Required work:
Filter the data for lines with the word "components" and copy those lines.

Dataset content:
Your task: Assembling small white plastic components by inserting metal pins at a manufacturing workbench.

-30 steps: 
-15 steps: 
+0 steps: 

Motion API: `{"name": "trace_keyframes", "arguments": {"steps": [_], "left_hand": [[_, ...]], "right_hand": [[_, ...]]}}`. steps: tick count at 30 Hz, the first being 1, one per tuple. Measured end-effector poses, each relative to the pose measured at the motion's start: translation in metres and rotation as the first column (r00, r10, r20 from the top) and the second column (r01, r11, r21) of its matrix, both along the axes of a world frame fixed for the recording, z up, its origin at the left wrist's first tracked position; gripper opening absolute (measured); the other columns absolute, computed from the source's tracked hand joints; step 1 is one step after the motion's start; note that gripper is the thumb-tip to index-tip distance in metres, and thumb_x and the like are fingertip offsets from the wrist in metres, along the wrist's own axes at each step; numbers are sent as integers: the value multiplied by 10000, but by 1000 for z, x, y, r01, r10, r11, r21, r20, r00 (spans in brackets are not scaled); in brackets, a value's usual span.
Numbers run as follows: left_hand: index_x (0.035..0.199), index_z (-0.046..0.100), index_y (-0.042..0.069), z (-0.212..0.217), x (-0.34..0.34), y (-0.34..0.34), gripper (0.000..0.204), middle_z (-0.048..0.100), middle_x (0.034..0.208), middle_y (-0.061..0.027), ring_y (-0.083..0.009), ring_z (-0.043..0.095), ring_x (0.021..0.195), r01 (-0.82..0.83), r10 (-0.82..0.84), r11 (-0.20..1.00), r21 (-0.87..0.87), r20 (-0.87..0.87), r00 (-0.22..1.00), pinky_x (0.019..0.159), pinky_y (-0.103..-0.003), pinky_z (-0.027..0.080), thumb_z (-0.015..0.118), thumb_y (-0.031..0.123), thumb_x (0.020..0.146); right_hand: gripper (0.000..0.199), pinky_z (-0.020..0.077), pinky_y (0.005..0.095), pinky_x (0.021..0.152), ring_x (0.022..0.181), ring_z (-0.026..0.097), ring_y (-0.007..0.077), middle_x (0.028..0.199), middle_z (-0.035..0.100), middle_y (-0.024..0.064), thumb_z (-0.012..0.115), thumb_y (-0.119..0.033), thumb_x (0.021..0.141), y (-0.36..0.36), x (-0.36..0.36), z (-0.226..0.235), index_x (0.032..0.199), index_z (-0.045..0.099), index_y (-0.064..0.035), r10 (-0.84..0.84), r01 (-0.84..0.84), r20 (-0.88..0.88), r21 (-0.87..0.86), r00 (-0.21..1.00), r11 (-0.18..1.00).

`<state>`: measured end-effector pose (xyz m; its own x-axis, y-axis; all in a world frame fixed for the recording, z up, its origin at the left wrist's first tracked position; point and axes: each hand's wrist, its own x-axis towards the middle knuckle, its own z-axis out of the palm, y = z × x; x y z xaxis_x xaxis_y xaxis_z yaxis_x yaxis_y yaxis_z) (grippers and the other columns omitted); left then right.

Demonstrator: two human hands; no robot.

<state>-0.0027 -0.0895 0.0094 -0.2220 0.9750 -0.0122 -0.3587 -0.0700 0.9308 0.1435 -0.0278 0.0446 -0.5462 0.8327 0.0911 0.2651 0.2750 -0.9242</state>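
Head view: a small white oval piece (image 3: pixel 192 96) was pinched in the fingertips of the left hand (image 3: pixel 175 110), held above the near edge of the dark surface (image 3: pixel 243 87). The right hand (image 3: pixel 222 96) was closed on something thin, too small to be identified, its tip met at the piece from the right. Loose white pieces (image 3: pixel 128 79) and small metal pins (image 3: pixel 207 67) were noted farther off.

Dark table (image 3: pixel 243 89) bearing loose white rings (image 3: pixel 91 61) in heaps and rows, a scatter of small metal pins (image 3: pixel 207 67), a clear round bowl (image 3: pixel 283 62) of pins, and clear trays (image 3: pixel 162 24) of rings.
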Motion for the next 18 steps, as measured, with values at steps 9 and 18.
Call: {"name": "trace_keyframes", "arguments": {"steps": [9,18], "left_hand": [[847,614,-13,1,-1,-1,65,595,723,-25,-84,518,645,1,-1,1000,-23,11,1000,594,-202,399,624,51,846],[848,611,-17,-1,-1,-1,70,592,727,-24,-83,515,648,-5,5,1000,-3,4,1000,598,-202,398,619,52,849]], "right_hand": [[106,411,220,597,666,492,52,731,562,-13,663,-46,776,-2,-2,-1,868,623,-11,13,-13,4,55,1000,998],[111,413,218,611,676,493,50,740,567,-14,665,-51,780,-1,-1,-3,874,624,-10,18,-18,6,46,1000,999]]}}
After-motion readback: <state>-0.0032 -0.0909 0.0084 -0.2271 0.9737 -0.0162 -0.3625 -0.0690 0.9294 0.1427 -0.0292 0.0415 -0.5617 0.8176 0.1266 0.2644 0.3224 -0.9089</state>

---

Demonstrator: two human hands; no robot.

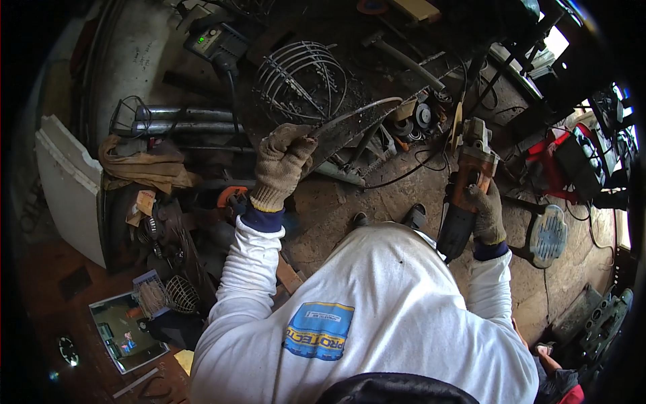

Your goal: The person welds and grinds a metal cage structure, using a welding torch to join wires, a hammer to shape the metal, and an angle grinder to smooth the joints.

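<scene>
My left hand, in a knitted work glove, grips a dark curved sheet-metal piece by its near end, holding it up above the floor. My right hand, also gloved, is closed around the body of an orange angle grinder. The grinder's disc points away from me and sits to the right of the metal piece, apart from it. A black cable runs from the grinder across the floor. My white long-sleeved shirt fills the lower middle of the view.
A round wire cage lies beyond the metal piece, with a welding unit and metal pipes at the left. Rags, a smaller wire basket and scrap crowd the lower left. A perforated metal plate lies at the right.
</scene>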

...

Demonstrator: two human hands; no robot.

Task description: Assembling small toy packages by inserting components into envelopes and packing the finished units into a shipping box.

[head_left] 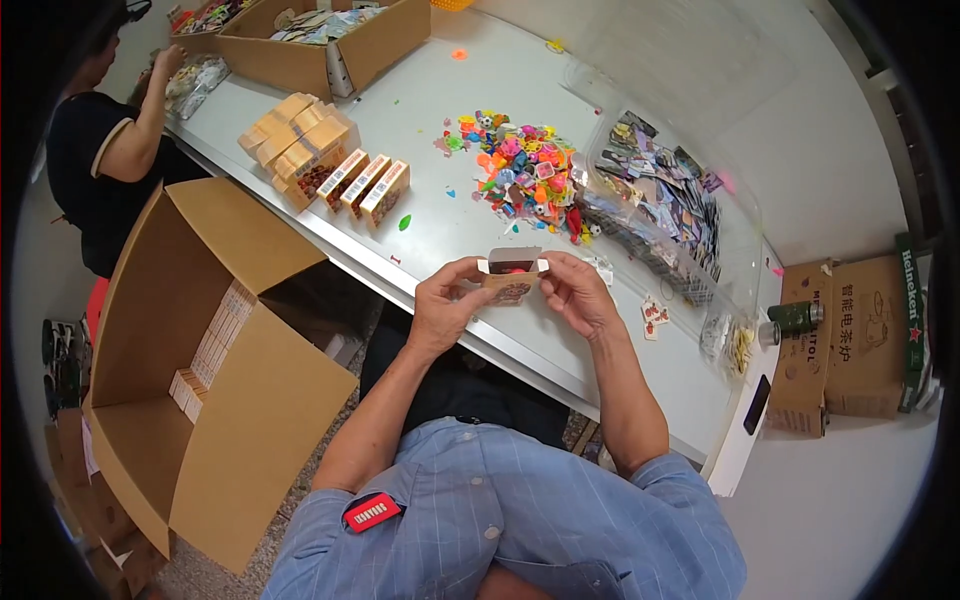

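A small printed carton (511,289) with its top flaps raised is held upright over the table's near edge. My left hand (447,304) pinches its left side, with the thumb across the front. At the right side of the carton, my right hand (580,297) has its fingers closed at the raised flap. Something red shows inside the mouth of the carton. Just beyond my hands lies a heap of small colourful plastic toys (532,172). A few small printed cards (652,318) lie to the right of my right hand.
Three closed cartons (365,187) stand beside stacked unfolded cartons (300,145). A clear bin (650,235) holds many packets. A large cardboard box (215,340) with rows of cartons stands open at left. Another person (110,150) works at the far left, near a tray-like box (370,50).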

Exercise answer:
Your task: Assembling small white plastic components by inserting metal pins at a manufacturing workbench.
Task description: Assembling small toy packages by inserting components into envelopes and packing the finished units into a shipping box.

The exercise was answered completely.